3.4.1. Real-Time Intelligence Architecture
💡 First Principle: Real-Time Intelligence in Fabric provides purpose-built components for streaming analytics. Unlike batch processing, streaming requires handling continuous, unbounded data with minimal latency.
Scenario: An e-commerce platform needs to detect fraud within milliseconds, display real-time inventory, and analyze clickstream patterns. Each requires different latency and processing models.

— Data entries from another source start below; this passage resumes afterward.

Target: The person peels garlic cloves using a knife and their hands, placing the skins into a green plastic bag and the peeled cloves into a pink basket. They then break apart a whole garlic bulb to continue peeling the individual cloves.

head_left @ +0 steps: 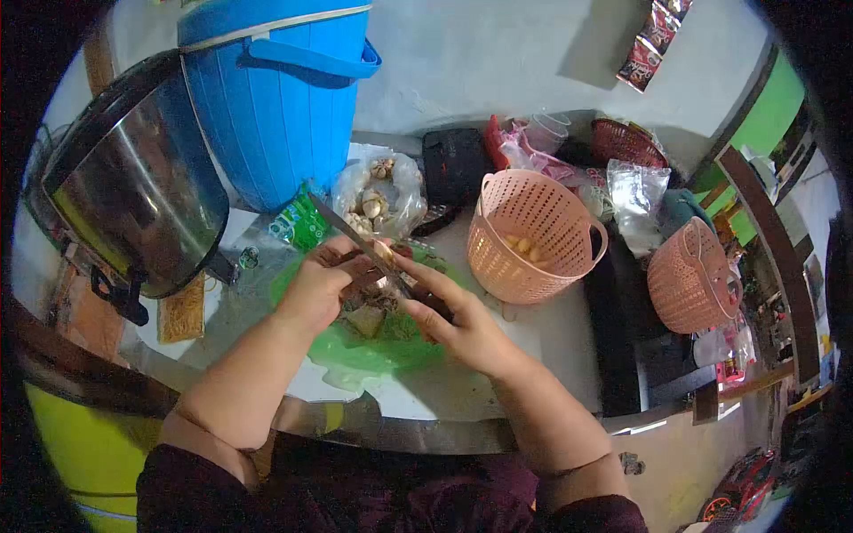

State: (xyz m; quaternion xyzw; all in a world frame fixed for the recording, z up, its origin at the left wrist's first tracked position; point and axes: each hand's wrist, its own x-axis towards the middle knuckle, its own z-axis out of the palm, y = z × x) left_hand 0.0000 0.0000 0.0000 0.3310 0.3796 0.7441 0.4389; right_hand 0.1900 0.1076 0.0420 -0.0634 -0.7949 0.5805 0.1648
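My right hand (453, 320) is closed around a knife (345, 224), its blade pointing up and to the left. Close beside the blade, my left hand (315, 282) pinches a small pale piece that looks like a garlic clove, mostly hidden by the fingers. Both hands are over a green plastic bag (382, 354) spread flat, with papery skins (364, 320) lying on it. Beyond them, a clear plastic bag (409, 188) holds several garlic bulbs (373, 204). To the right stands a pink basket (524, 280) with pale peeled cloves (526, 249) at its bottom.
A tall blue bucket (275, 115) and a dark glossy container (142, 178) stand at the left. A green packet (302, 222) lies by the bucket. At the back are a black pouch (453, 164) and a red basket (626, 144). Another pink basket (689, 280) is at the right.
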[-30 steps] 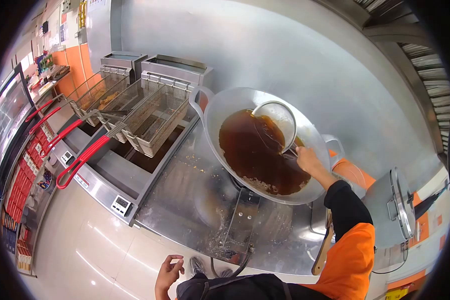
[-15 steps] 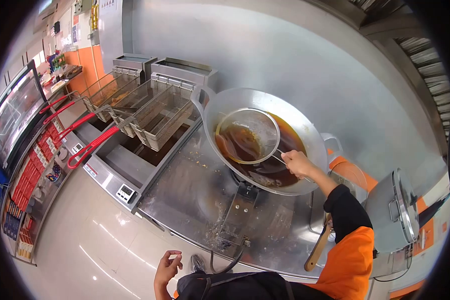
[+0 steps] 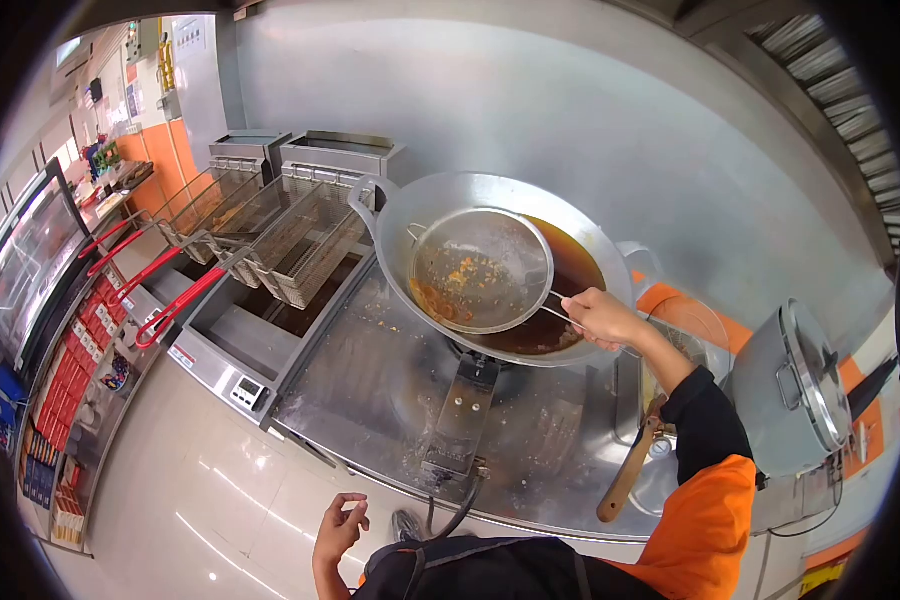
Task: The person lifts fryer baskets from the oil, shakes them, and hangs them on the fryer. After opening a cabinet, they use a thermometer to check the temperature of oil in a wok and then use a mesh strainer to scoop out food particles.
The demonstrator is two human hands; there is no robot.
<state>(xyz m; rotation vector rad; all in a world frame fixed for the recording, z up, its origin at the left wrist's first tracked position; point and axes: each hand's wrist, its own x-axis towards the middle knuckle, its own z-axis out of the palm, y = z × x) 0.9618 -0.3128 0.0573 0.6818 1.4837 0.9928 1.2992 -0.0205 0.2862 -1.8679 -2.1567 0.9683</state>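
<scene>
My right hand (image 3: pixel 604 318) is closed around the handle of a round wire-mesh strainer (image 3: pixel 490 255). Yellow and brown crumbs (image 3: pixel 470 275) lie in the mesh. The strainer is over the left part of a big metal wok (image 3: pixel 595 215), which holds dark brown oil (image 3: pixel 575 265); the oil shows to the right of the strainer's rim. Low in the view, my left hand (image 3: pixel 340 530) hangs in front of the counter with its fingers loosely bent and apart, nothing in them.
Fryer baskets (image 3: pixel 305 250) with red handles rest over a deep fryer (image 3: pixel 255 330) on the left. Right of the wok stand a lidded grey pot (image 3: pixel 785 390) and a wooden-handled tool (image 3: pixel 628 480). A burner bracket (image 3: pixel 465 410) sits below the wok.
The strainer has risen from the oil and shifted slightly left, and crumbs now show in its mesh. The camera view has moved a little; my left hand stays low.
</scene>
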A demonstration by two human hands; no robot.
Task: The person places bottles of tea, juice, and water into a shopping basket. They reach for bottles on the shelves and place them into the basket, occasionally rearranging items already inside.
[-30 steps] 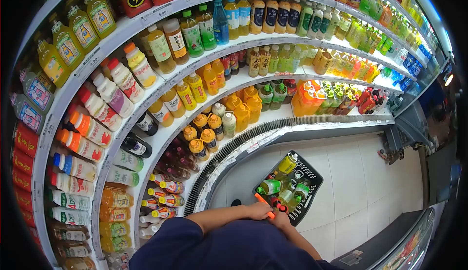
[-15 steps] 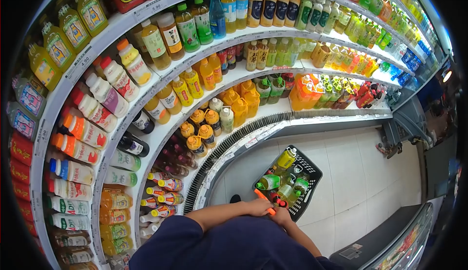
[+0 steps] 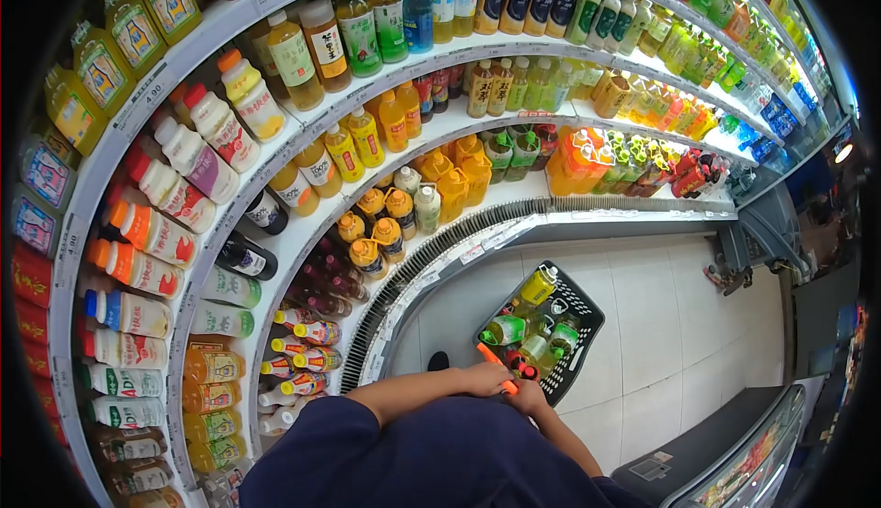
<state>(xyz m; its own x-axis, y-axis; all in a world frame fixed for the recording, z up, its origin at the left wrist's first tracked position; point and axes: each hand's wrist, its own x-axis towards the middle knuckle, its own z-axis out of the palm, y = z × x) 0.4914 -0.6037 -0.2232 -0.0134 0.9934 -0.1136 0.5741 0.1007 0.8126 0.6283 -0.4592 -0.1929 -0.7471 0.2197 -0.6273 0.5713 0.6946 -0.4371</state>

Real-Time Intelligence Components
| Component | Purpose | Key Feature |
|---|---|---|
| Eventstream | Ingest and route events | No-code event processing |
| KQL Database | Store time-series data | Optimized for streaming queries |
| Real-Time Dashboard | Visualize streaming data | Auto-refresh capabilities |
| Real-Time Hub | Monitor event flow | Centralized event catalog |
Visual: Real-Time Intelligence Architecture
Choosing Storage in Real-Time Intelligence: Native vs. Mirrored vs. Shortcuts
This is a critical exam decision point. Real-Time Intelligence supports three storage approaches for data in KQL databases:
| Storage Approach | What It Means | Data Location | Latency | Cost |
|---|---|---|---|---|
| Native ingestion | Data ingested directly into Eventhouse | Eventhouse (local) | Lowest | Highest (full storage) |
| Mirrored storage | OneLake data mirrored into KQL database | Eventhouse (replicated) | Low | Medium (replicated copy) |
| Shortcuts | Reference external data without copying | External source | Variable | Lowest (no copy) |
Decision Framework:
| If You Need... | Use This | Why |
|---|---|---|
| Sub-second KQL queries on streaming data | Native ingestion | Data is local, fully indexed |
| KQL queries on existing OneLake data | Mirrored storage | Avoids separate ingestion pipeline |
| Occasional queries on external data | Non-accelerated shortcut | No storage cost, always current |
| Frequent queries on external data | Accelerated shortcut | Cached locally for faster queries |
| Real-time dashboards with low latency | Native ingestion | Fastest path from event to query |
| Historical analysis of lakehouse data via KQL | Shortcut or mirrored | Reuses existing data |
⚠️ Exam Trap: "Mirrored storage" in RTI is different from database mirroring (section 3.2.4). RTI mirroring makes OneLake data available to KQL queries; database mirroring replicates external databases into Fabric. Don't confuse the two.